Best Electric: Stelpro Bella 48 in. 600-Watt 240-Volt Electric Baseboard
The best thing about this electric baseboard is its sleek look. When compared to other conventional baseboard heaters, the Stelpro Bella stands out with a smooth façade and slim profile. Like other electric baseboard options, it must be hardwired to a 240-volt electrical supply. It has 600 watts of power and a heat output of 2,048 BTU. It’s best suited for smaller spaces, or use a pair of these high-end baseboard heaters for a modern-looking heating solution.
Best Hydronic: Cadet SoftHeat Hydronic Electric Baseboard Heater
You might choose a hydronic baseboard heater for energy efficiency, quiet operation, or safety features—or all three. This type of baseboard heater, while more costly, uses an enclosed element that heats the oil, an excellent conductor of heat. Even after shutting off, the mineral oil inside the Cadet SoftHeat continues to radiate warmth—maintaining room temperature while conserving energy usage.
A hydronic baseboard heater like this one means there are no exposed heating elements that might be touched by children or pets. It’s a good choice for just about any room in the house, but because it is so quiet compared to other types of baseboard heaters, it’s often used in bedrooms.
Best for Large Rooms: Fahrenheat 94-inch 2,000-watt Hydronic Baseboard Heater
For large rooms, it makes sense to shop for baseboard heaters in longer lengths and with higher outputs of power to really distribute heat throughout the space. This 94-inch baseboard heater from Fahrenheat makes a good option and has 2,000 watts of power and an impressive heat output of 6,826 BTU, which is more than many other residential models on the market. In addition, this is a hydronic baseboard heater and it operates very quietly according to reviewers.
Users have installed this baseboard heater in rooms between 200 and 300 square feet with good success, and recommend it as an efficient, quiet means of heating any space in your home. However, you’ll pay more for this model, due to its larger dimensions and hydronic heater technology.
Best Portable: Lasko Portable 1,500-Watt Baseboard Heater
If you don’t have the ability to hardwire a baseboard heater, or you’re looking for a more portable option, consider this model from Lasko.

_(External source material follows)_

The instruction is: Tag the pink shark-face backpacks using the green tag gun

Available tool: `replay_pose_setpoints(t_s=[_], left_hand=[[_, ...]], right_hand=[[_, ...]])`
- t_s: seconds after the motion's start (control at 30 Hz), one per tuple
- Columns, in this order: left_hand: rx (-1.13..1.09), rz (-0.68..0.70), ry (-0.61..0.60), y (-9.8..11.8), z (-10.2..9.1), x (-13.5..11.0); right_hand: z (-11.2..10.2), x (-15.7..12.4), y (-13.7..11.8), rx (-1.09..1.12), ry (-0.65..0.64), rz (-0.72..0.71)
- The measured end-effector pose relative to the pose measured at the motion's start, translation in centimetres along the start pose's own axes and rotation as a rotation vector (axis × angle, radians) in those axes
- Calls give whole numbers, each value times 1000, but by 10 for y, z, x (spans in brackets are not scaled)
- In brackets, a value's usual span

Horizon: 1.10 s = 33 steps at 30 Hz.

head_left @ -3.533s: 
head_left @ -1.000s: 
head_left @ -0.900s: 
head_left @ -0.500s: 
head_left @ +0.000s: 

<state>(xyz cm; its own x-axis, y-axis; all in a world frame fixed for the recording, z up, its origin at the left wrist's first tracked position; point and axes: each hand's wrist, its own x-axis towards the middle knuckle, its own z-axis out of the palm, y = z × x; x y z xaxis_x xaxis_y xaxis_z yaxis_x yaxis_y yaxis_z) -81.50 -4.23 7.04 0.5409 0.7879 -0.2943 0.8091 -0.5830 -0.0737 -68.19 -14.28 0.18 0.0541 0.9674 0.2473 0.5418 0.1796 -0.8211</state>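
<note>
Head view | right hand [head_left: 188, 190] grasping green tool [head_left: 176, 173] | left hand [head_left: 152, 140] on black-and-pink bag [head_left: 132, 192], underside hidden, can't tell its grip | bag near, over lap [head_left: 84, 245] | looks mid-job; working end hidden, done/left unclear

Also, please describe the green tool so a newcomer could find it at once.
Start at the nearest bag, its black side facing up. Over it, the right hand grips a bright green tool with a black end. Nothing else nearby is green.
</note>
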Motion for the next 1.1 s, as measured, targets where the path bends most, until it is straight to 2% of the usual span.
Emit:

With 1,500 watts of heating power and 5,118 BTU, this baseboard heater can handle heating up to 300 square feet of space. Unlike conventional baseboard heaters, there’s no need to hardwire this heater into place, and it operates in a standard 120-volt outlet.
Aside from being a portable baseboard heater, this model also stands out for its virtually silent operation and convenient features, like a timer. Reviewers rave about the lack of popping, clicking, or hissing noises from this quiet baseboard heater. And while it may be easy to forget that this baseboard heater is operating, a timer, automatic overheating protection, and tip-over safety shutoff provide peace of mind.
Best 120V: King 4 ft. 1000-Watt 120-volt Baseboard Heater
While most baseboard heaters require a 240-volt connection, not every home is wired to support it. If you’re shopping for 120-volt baseboard heaters, your options will be more limited, but this 1,000-watt model from King is one to consider. Keep in mind that 120-volt baseboard heaters are not necessarily more energy-efficient than their 240-volt counterparts but might be necessary for the type of wiring you have.
With a length of 48 inches and 3,413 BTUs, this baseboard heater will do a good job of warming up smaller rooms. While it still needs to be hardwired to an electrical supply, the 120-volt requirement only requires a single circuit versus the two circuits needed for 240-volt models. The convection heater works in much the same manner as typical 240-volt baseboard heaters but allows for greater flexibility when it comes to installing this source of supplemental heat.